Clembot-dictate

A Windows background tool that turns voice into typed text. Hold a hotkey, say something, release. The words appear at wherever your cursor is. No app switching, no clicks, no cloud.

The Problem

Windows dictation is broken for power users. Windows Voice Typing requires manual activation for every session and doesn’t work universally across apps. Dragon NaturallySpeaking costs hundreds per year and sends your audio to the cloud. Other Whisper-based desktop tools still require interaction: open a window, click record, click stop, copy the text, switch back, paste.

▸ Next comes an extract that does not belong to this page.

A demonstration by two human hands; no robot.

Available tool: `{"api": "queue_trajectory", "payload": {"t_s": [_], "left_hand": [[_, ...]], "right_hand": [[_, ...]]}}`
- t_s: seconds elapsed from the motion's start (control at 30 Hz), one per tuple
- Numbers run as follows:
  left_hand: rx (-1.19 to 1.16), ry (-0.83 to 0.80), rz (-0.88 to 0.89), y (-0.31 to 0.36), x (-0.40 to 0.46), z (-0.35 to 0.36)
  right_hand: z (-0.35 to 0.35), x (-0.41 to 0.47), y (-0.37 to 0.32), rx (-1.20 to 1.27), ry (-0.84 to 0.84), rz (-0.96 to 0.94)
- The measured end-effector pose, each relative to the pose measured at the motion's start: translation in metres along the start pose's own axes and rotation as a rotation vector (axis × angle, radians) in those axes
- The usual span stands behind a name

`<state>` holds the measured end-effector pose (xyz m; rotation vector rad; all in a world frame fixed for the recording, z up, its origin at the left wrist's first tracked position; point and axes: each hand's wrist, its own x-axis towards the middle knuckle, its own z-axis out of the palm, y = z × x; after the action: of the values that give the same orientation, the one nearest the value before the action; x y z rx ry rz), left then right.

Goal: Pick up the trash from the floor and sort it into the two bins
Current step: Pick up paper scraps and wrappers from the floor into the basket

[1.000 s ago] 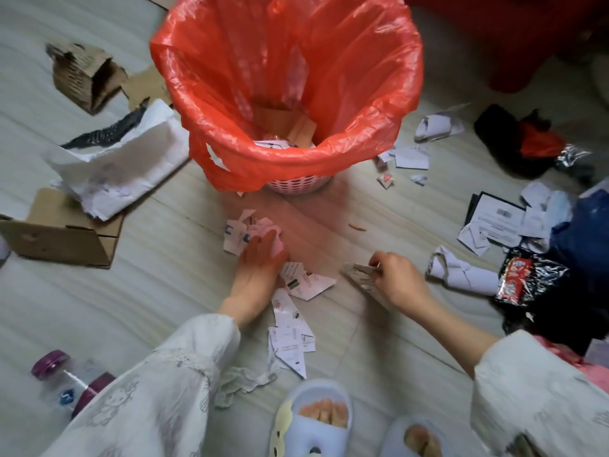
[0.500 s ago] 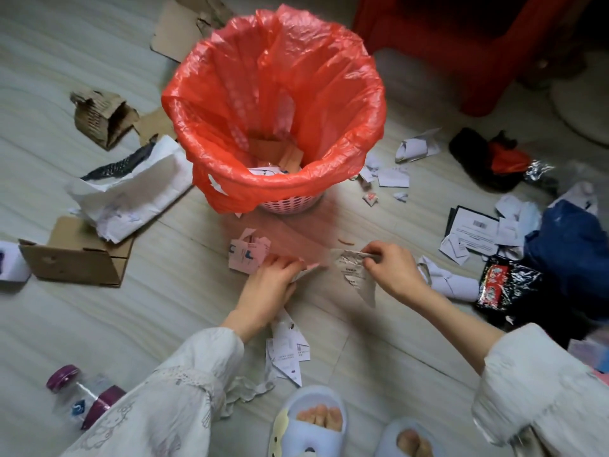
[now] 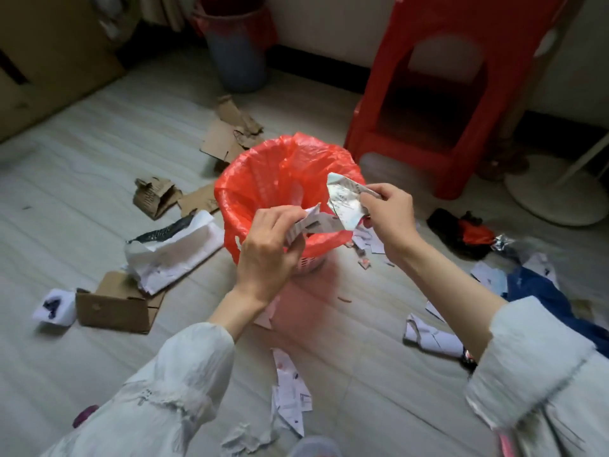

Five steps for something that should be zero.

The goal was zero steps: hold, speak, release, text appears.

How It Works

Clembot-dictate runs silently as a background process with a 52px header strip at the top of the screen. When you hold the configured hotkey (default: backtick), it starts capturing mic audio into an in-memory numpy buffer. On release, it passes the buffer directly to faster-whisper for local transcription, then routes the output through an optional AI refinement pass before pasting to the active window via pyperclip and a synthesized Ctrl+V.

The entire pipeline runs off the main thread. The hotkey listener never blocks.

hold hotkey → window_detector reads active app → Recorder captures audio
→ key release → Transcriber (faster-whisper, tiny model, CPU)
→ Refiner (Ollama local or Claude Haiku) → Paster (pyperclip → Ctrl+V)
→ text at cursor

End-to-end latency target: under 3 seconds on CPU with the tiny model.

Raw speech is messy. The optional refinement pass shapes the transcript based on context mode:

Claude Code mode: Converts rambling speech into clean, precise developer commands. Strips filler words, preserves technical terms, outputs as an imperative instruction.
Work writing mode: Polishes speech into professional written communication, matching register to the context.

Modes are defined in config.py. Add your own by editing a single dict.

Auto-Context Detection

At the moment you press the hotkey, before recording starts, Clembot-dictate reads which process is in the foreground using win32gui + psutil and switches to the matching context mode automatically. Switch from VS Code to Outlook: the mode switches without touching the UI.

Dual Backend

Local (default): Ollama + Gemma 3 4B — runs on your machine, free, no API key required. Model is warmed at startup to eliminate cold-start latency.
Cloud: Claude Haiku — higher-quality refinement for approximately $0.001 per dictation. One config change to switch.

History Panel

Every dictation stores both the raw transcript and the AI-refined version in a scrollable history panel. Re-run AI refinement with a different mode, copy any entry to clipboard, or switch backends mid-session. The panel is hidden by default and expands from the header strip on demand.

Stack

Component	Role
`sounddevice`	Streams float32 audio from mic into numpy buffer while hotkey is held
`faster-whisper`	CTranslate2-based Whisper, 4x faster than openai-whisper on CPU. Tiny model, int8 quantized. Accepts numpy array directly, no WAV file I/O
`keyboard`	Global hotkey listener, `suppress=True` prevents raw keystroke from typing. Works system-wide without admin rights
`pyperclip` + `pyautogui`	Saves previous clipboard, writes transcript, fires Ctrl+V, restores clipboard
`win32gui` + `psutil`	Reads active window process name for auto-context switching
`customtkinter`	Dark-themed UI (Catppuccin Mocha) — 52px header strip, expandable history panel
`pystray`	System tray icon, turns red while recording
`ollama`	Local LLM client, Gemma 3 4B default
`anthropic`	Claude API client for cloud refinement, Haiku by default

Runtime: Python 3.10+, Windows 10/11. No installer, no admin rights required for most configurations.